── Available data

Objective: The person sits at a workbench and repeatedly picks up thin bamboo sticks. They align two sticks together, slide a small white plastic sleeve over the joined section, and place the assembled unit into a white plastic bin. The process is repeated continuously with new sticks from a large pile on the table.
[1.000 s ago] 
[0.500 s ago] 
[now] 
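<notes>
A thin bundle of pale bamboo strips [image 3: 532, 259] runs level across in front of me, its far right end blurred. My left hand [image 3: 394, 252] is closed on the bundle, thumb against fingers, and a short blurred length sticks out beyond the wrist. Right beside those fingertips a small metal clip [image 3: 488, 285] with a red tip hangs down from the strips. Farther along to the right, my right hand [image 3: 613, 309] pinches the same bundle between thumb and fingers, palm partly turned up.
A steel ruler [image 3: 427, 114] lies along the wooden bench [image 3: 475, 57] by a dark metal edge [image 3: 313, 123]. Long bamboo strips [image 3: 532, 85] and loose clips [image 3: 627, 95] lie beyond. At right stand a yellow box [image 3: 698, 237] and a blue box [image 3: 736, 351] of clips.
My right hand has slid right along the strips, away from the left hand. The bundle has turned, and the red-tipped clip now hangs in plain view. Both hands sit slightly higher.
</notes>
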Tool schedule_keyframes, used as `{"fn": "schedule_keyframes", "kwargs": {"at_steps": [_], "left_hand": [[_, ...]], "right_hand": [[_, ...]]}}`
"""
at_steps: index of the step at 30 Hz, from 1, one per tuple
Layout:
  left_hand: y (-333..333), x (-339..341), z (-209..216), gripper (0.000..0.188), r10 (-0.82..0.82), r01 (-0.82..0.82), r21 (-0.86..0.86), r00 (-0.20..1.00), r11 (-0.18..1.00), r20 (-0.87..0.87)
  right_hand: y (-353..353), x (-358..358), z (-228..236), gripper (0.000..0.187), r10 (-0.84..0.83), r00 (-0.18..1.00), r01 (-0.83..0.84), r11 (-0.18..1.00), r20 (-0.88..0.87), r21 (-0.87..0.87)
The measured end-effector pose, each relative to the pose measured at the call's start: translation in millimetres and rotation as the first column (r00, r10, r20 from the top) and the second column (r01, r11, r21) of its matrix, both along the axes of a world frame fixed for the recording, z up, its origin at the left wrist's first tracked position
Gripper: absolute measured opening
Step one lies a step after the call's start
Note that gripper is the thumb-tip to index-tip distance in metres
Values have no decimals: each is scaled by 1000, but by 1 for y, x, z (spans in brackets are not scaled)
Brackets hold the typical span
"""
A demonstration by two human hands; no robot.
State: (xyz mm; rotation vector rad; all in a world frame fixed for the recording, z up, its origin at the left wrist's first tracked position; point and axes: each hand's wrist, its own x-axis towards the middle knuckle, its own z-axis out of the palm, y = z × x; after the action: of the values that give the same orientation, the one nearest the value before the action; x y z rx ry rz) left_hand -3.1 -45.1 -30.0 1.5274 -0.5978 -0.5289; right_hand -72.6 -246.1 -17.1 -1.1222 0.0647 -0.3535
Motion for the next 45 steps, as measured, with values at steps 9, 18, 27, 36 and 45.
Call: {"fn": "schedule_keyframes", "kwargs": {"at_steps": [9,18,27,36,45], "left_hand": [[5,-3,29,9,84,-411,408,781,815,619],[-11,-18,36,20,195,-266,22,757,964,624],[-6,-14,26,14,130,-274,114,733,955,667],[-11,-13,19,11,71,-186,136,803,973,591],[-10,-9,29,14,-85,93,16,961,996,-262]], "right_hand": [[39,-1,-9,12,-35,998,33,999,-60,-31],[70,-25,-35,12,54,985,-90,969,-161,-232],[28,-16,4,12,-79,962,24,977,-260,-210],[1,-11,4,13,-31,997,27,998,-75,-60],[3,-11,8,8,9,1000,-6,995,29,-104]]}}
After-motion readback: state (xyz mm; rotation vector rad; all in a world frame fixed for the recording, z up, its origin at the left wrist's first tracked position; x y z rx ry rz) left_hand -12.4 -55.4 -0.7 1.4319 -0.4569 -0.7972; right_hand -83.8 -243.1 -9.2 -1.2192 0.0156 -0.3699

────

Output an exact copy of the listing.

Objective: The person sits at a workbench and repeatedly picks up thin bamboo sticks. They align two sticks together, slide a small white plastic sleeve over the joined section, and place the assembled unit into a white plastic bin. The process is repeated continuously with new sticks from a large pile on the table.
[1.000 s ago] 
[0.500 s ago] 
[now] 
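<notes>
A thin bundle of pale bamboo strips [image 3: 532, 259] runs level across in front of me, its far right end blurred. My left hand [image 3: 394, 252] is closed on the bundle, thumb against fingers, and a short blurred length sticks out beyond the wrist. Right beside those fingertips a small metal clip [image 3: 488, 285] with a red tip hangs down from the strips. Farther along to the right, my right hand [image 3: 613, 309] pinches the same bundle between thumb and fingers, palm partly turned up.
A steel ruler [image 3: 427, 114] lies along the wooden bench [image 3: 475, 57] by a dark metal edge [image 3: 313, 123]. Long bamboo strips [image 3: 532, 85] and loose clips [image 3: 627, 95] lie beyond. At right stand a yellow box [image 3: 698, 237] and a blue box [image 3: 736, 351] of clips.
My right hand has slid right along the strips, away from the left hand. The bundle has turned, and the red-tipped clip now hangs in plain view. Both hands sit slightly higher.
</notes>
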Tool schedule_keyframes, used as `{"fn": "schedule_keyframes", "kwargs": {"at_steps": [_], "left_hand": [[_, ...]], "right_hand": [[_, ...]]}}`
"""
at_steps: index of the step at 30 Hz, from 1, one per tuple
Layout:
  left_hand: y (-333..333), x (-339..341), z (-209..216), gripper (0.000..0.188), r10 (-0.82..0.82), r01 (-0.82..0.82), r21 (-0.86..0.86), r00 (-0.20..1.00), r11 (-0.18..1.00), r20 (-0.87..0.87)
  right_hand: y (-353..353), x (-358..358), z (-228..236), gripper (0.000..0.187), r10 (-0.84..0.83), r00 (-0.18..1.00), r01 (-0.83..0.84), r11 (-0.18..1.00), r20 (-0.88..0.87), r21 (-0.87..0.87)
The measured end-effector pose, each relative to the pose measured at the call's start: translation in millimetres and rotation as the first column (r00, r10, r20 from the top) and the second column (r01, r11, r21) of its matrix, both along the axes of a world frame fixed for the recording, z up, its origin at the left wrist's first tracked position
Gripper: absolute measured opening
Step one lies a step after the call's start
Note that gripper is the thumb-tip to index-tip distance in metres
Values have no decimals: each is scaled by 1000, but by 1 for y, x, z (spans in brackets are not scaled)
Brackets hold the typical span
"""
A demonstration by two human hands; no robot.
State: (xyz mm; rotation vector rad; all in a world frame fixed for the recording, z up, its origin at the left wrist's first tracked position; point and axes: each hand's wrist, its own x-axis towards the middle knuckle, its own z-axis out of the palm, y = z × x; after the action: of the values that give the same orientation, the one nearest the value before the action; x y z rx ry rz) left_hand -3.1 -45.1 -30.0 1.5274 -0.5978 -0.5289; right_hand -72.6 -246.1 -17.1 -1.1222 0.0647 -0.3535
Motion for the next 45 steps, as measured, with values at steps 9, 18, 27, 36 and 45.
Call: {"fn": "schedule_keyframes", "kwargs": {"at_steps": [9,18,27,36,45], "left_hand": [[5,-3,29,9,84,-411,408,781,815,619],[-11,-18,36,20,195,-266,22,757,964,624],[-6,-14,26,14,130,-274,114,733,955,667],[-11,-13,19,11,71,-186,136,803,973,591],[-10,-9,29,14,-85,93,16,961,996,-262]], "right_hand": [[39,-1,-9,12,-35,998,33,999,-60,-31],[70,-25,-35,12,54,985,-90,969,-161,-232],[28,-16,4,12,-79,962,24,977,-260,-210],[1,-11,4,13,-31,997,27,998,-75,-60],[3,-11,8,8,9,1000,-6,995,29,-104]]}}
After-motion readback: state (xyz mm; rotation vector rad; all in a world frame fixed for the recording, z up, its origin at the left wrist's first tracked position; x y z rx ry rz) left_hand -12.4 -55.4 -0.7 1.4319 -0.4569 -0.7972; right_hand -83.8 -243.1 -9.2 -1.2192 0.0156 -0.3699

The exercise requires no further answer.